Author: Laura Cowen
medwireNews: Individuals who discontinue maintenance immunosuppressive therapy for proliferative lupus nephritis after 2–3 years have a higher rate of relapse and severe flares than those who continue with treatment, suggest data from the WIN-Lupus trial.
Noemie Jourde-Chiche (Aix-Marseille Université, France) and co-authors report in the Annals of the Rheumatic Diseases that the 2-year relapse rate was 27.3% in 44 patients who were randomly assigned to taper and discontinue maintenance immunosuppressive therapy with azathioprine or mycophenolate mofetil over a 3-month period after 2‒3 years of treatment.
By comparison, the relapse rate at 2 years was 12.5% among the 40 patients who continued immunosuppressive therapy, with the between-group difference of 14.8 percentage points not meeting the prespecified criteria for noninferiority.
At the time of randomization, all participants had been in complete or partial renal remission for at least 1 year and were told to continue with hydroxychloroquine. They were also allowed to take low-dose corticosteroids (prednisone ≤10 mg/day) when necessary.
Further analysis showed that although noninferiority of immunosuppressive therapy discontinuation could not be demonstrated, continuing treatment was not significantly better than discontinuation in terms of proliferative lupus nephritis relapse.
However, the researchers note that they were unable to recruit the planned 200 participants, therefore the trial is “underpowered, and superiority of treatment continuation could have been demonstrated with more patients.”
The team also found that severe systemic lupus erythematosus flares (renal or extrarenal) were significantly more common in the patients who discontinued treatment relative to those who continued, occurring in 31.8% and 12.5%, respectively.
Conversely, there was no significant difference between the two groups in adverse event rates or corticosteroid use, but health-related costs were lower in the patients who discontinued treatment.

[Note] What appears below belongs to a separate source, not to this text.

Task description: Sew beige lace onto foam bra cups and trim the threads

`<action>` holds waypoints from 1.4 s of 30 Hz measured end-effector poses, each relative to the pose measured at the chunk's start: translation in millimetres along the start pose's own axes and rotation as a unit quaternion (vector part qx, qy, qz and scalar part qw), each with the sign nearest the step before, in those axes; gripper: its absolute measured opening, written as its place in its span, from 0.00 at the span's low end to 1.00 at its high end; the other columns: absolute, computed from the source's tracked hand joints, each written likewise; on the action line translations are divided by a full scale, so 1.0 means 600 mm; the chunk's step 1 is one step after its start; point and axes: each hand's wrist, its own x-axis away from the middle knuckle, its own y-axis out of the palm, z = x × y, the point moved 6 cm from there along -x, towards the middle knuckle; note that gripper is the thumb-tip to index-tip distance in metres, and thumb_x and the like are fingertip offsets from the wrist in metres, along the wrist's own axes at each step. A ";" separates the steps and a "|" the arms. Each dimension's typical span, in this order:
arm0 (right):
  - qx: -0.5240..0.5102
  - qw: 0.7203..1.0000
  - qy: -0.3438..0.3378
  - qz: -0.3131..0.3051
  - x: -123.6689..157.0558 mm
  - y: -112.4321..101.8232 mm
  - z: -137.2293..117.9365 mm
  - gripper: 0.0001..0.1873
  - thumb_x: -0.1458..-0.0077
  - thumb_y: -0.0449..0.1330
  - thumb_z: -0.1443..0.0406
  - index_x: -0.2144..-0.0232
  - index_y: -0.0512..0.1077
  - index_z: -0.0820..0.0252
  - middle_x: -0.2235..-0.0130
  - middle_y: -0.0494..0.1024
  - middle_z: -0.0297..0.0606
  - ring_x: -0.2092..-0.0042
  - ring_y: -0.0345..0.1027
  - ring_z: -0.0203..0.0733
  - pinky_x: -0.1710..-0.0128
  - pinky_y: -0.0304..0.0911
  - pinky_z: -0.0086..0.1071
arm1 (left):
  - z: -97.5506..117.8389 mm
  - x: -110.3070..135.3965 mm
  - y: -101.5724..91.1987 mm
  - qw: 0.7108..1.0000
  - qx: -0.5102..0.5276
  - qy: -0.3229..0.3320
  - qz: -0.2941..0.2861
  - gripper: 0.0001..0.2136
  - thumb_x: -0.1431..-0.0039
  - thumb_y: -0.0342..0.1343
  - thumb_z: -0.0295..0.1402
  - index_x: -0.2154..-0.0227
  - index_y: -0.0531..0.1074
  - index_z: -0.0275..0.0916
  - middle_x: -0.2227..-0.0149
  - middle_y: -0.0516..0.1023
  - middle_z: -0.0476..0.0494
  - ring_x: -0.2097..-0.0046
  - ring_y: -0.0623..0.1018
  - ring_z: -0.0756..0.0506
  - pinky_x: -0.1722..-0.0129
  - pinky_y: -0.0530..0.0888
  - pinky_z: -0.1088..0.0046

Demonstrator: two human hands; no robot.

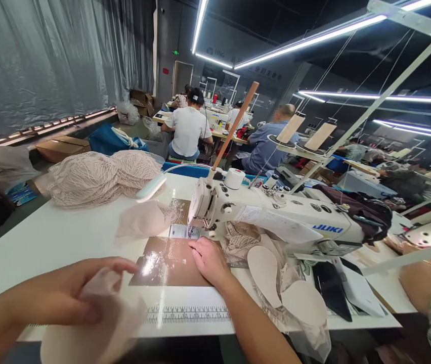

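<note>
My left hand (pixel 59 288) is closed on a beige fabric piece (pixel 97 323) with sheer mesh, hanging over the table's front edge and blurred by motion. My right hand (pixel 210 260) lies on the brown plate (pixel 170 260) just in front of the sewing machine's needle area, fingers stretched forward, with nothing visible in them. The white sewing machine (pixel 268 205) stands at the right hand's far side. Left of its presser foot (pixel 190 231) lies another beige mesh piece (pixel 145 221). Several rounded beige pads (pixel 264 273) with lace and mesh are heaped right of my right forearm.
A tall stack of beige lace pieces (pixel 90 177) sits at the table's back left. A ruler strip (pixel 188 314) runs along the front edge. A black phone-like object (pixel 331 288) lies at the right. A lamp (pixel 151 186) reaches over the table. Co-workers (pixel 187 124) sit farther back.
</note>
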 end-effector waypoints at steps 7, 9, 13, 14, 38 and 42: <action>-0.185 0.980 -0.028 0.070 0.010 -0.032 0.003 0.12 0.39 0.54 0.63 0.65 0.78 0.59 0.68 0.79 0.38 0.65 0.72 0.39 0.63 0.65 0.31 | 0.082 -0.192 0.103 0.990 -0.061 0.076 -0.105 0.29 0.50 0.52 0.25 0.42 0.66 0.42 0.47 0.76 0.42 0.49 0.76 0.41 0.51 0.73 0.69; -0.197 0.977 -0.079 0.001 0.014 -0.022 -0.011 0.11 0.40 0.56 0.63 0.69 0.78 0.59 0.71 0.78 0.36 0.68 0.70 0.38 0.66 0.62 0.30 | 0.072 -0.218 0.124 0.986 -0.068 0.075 -0.130 0.34 0.52 0.55 0.25 0.38 0.61 0.39 0.40 0.70 0.39 0.43 0.72 0.40 0.46 0.70 0.69; -0.148 0.977 -0.121 -0.098 0.019 0.002 -0.029 0.08 0.42 0.58 0.66 0.71 0.77 0.59 0.71 0.79 0.34 0.69 0.68 0.35 0.69 0.57 0.28 | 0.048 -0.223 0.108 0.989 -0.078 0.039 -0.117 0.34 0.51 0.55 0.27 0.37 0.59 0.36 0.51 0.77 0.39 0.52 0.77 0.41 0.55 0.73 0.70; -0.137 0.978 -0.119 -0.101 0.019 0.004 -0.030 0.08 0.42 0.58 0.67 0.71 0.77 0.59 0.71 0.78 0.34 0.69 0.68 0.35 0.69 0.56 0.27 | 0.042 -0.222 0.097 0.991 -0.081 0.023 -0.103 0.33 0.50 0.54 0.27 0.37 0.60 0.35 0.57 0.78 0.41 0.58 0.78 0.42 0.60 0.73 0.70; 0.126 0.991 0.001 -0.050 0.013 0.008 -0.006 0.12 0.37 0.53 0.61 0.58 0.76 0.54 0.64 0.77 0.37 0.62 0.69 0.42 0.65 0.57 0.32 | 0.121 -0.186 0.158 0.918 -0.326 0.223 -0.023 0.13 0.36 0.48 0.29 0.57 0.74 0.27 0.55 0.77 0.29 0.53 0.77 0.37 0.53 0.75 0.59; 0.142 0.988 0.016 -0.057 0.011 0.009 -0.004 0.15 0.37 0.54 0.60 0.52 0.75 0.54 0.62 0.76 0.39 0.59 0.68 0.43 0.63 0.57 0.32 | 0.096 -0.196 0.172 0.904 -0.357 0.232 -0.026 0.17 0.36 0.49 0.32 0.51 0.71 0.25 0.45 0.71 0.24 0.45 0.73 0.34 0.47 0.73 0.55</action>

Jourde-Chiche et al say that although they were unable to show that discontinuing immunosuppressive therapy was not inferior to continuing treatment, the majority of patients who discontinued had not relapsed at 2 years after discontinuation.
Therefore, “[r]ather than generalising long-term continuation of maintenance [immunosuppressive therapy] to prevent relapses, the challenge consists of identifying patients who can safely be weaned from [immunosuppressive therapy],” they write.
In the current analysis, the researchers identified a number of baseline factors that were associated with lupus nephritis relapse in univariate analyses. These included antiphospholipid syndrome, and higher urinary protein/creatinine ratio, SLEDAI, and estimated glomerular filtration rate, as well as lower complement component 3, lower serum albumin and hemoglobin levels, and lower leucocyte, lymphocyte, and eosinophil counts.